As imagens ajudam, quem sabe, a compor essa narrativa complexa e contraditória da cidade que completa 90 anos. Entre elas, destaca-se uma da minha infância.

Quando minha família se mudou para Goiânia, em 1982, o grande ponto de agitação da cidade, nos finais de semana, era a Praça Tamandaré. Havia ali vários bares, onde se aglomerava a juventude, e também duas sorveterias. – a Casa Verde, na esquina das ruas 5 e 8, e a Sem Nome, na esquina da Avenida Assis Chateaubriand, onde hoje fica a Papelaria Tributária.

Era ali que, sentados em uma das sorveterias, acompanhámos os rachas de motocicletas, em cujas garupas muitas goianas, conhecidas desde sempre por sua beleza, desfilavam com os seios à mostra. Essa é, para mim, uma imagem-síntese de Goiânia.

Que no Rio de Janeiro, em Ipanema ou na Marquês de Sapucaí, fosse comum o top less, tudo bem, mas em Goiânia? E em plena luz do dia e no mesmo ambiente frequentado pelas famílias? 

Diz muito sobre nós tanto o fato de que isso acontecesse, quanto a constatação de que não ocorre mais.

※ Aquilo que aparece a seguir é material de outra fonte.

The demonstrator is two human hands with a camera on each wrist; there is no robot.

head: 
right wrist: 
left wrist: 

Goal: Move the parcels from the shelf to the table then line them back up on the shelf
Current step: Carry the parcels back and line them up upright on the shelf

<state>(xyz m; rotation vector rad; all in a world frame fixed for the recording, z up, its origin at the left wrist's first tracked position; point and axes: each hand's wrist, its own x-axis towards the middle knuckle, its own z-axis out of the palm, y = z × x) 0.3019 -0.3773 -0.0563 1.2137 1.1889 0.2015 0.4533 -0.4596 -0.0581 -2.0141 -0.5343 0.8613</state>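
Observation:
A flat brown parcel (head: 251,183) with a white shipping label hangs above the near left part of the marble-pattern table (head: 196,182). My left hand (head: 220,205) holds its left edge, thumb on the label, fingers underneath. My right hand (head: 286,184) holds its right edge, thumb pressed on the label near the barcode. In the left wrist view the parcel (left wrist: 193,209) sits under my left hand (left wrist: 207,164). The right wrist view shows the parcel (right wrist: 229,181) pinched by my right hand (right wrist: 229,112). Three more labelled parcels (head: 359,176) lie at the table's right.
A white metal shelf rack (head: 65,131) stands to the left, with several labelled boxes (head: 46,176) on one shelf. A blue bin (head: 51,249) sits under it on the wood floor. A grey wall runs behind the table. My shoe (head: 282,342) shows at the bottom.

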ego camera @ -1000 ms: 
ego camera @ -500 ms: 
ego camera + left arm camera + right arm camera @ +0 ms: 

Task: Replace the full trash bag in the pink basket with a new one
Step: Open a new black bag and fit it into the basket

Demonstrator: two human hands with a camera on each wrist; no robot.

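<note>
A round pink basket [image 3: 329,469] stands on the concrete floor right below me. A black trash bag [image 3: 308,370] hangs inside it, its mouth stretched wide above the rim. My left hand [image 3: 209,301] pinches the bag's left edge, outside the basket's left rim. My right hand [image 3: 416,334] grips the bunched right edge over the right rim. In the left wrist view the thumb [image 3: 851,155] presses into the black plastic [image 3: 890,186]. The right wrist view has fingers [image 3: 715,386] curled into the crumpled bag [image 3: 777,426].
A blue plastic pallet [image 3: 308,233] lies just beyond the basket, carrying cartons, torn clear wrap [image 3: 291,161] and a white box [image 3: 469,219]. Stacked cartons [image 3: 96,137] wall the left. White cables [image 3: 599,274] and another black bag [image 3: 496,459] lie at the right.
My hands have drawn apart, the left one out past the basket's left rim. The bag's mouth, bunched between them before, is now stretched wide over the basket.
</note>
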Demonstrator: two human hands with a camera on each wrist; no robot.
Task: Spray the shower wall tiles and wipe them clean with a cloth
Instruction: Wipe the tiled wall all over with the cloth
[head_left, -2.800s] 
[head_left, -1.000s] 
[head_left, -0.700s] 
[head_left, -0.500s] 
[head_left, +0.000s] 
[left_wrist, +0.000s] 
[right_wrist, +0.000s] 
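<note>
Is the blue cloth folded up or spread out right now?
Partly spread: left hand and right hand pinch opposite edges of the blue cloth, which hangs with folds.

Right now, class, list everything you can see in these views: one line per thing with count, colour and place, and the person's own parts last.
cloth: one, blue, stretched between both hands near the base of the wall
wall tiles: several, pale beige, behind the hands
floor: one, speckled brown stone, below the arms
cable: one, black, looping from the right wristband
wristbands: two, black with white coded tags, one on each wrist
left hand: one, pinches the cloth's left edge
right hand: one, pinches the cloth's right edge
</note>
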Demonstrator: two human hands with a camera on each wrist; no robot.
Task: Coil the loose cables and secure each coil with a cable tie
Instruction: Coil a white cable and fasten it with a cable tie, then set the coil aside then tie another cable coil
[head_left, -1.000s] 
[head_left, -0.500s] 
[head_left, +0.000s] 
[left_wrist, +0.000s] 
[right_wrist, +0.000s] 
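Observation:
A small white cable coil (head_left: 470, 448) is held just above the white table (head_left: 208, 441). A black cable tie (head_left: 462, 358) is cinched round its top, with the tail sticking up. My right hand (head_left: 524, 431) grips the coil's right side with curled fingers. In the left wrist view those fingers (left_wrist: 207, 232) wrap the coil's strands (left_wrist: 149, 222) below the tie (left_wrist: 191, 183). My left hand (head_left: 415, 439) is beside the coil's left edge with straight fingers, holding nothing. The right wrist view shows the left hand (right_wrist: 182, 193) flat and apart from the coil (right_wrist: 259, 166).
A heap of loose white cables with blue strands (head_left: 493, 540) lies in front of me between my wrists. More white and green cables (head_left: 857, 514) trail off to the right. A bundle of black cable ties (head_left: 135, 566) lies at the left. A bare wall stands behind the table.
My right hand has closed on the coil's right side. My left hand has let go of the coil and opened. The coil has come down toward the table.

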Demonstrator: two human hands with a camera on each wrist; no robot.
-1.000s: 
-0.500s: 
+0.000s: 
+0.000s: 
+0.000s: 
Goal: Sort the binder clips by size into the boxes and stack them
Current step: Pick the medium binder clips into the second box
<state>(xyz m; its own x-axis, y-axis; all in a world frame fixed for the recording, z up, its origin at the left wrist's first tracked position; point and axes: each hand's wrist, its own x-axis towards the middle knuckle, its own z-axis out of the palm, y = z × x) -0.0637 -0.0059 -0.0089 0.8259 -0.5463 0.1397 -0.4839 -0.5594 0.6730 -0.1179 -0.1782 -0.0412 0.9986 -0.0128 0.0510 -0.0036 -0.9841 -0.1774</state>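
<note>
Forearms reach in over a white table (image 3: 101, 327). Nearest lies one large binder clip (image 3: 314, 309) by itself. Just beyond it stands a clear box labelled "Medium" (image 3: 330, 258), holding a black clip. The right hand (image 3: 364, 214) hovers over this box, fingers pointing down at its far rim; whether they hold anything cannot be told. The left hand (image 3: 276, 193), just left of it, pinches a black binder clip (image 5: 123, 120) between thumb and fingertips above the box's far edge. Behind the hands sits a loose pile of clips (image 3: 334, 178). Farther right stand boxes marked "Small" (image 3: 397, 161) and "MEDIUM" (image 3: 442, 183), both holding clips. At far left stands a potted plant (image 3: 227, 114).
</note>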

Tornamo-nos um país e uma cidade mais moralistas? Ou as mulheres, pelas bem vindas e necessárias conquistas do feminismo, já não aceitam exibir seus corpos daquela maneira? Quem eram aliás essas meninas? Se alguma mulher que tenha feito top less na Tamandaré topar dar um depoimento, eu me interessaria muito em entender melhor o contexto social da época que permitia que isso fosse visto com naturalidade. 

O que espanta não são os seios à mostra, na verdade, mas sua convivência pacífica com as famílias – dois mundos antagônicos unidos sob um mesmo teto.

Essa imagem põe em questão, desde logo, o caráter conservador de Goiânia. Nem na Londres dos anos 1960 vêem-se imagens semelhantes. Pensando assim, só encontro paralelo em Amsterdã.

É claro que somos uma sociedade conservadora –  os número de Bolsonaro nas eleições o confirmam -, mas o conservadorismo está longe de ser uma chave explicativa para esta cidade, irredutível às narrativas preconceituosas que a enxergam pelo viés do atraso e da cultura rural – como se o rural inclusive fosse a encarnação do que o Brasil tem de ruim.

Talvez a essência dessa cidade – e o que a torna, muitas vezes, indecifrável até para seus próprios habitantes – resida exatamente no fato de que, mesmo pretendendo-se ruptura, ela arrasta consigo toda a história de que desejou se livrar. E, por isso, acaba sendo as duas coisas: é velha e nova, tradicional e moderna, provinciana e cosmopolita.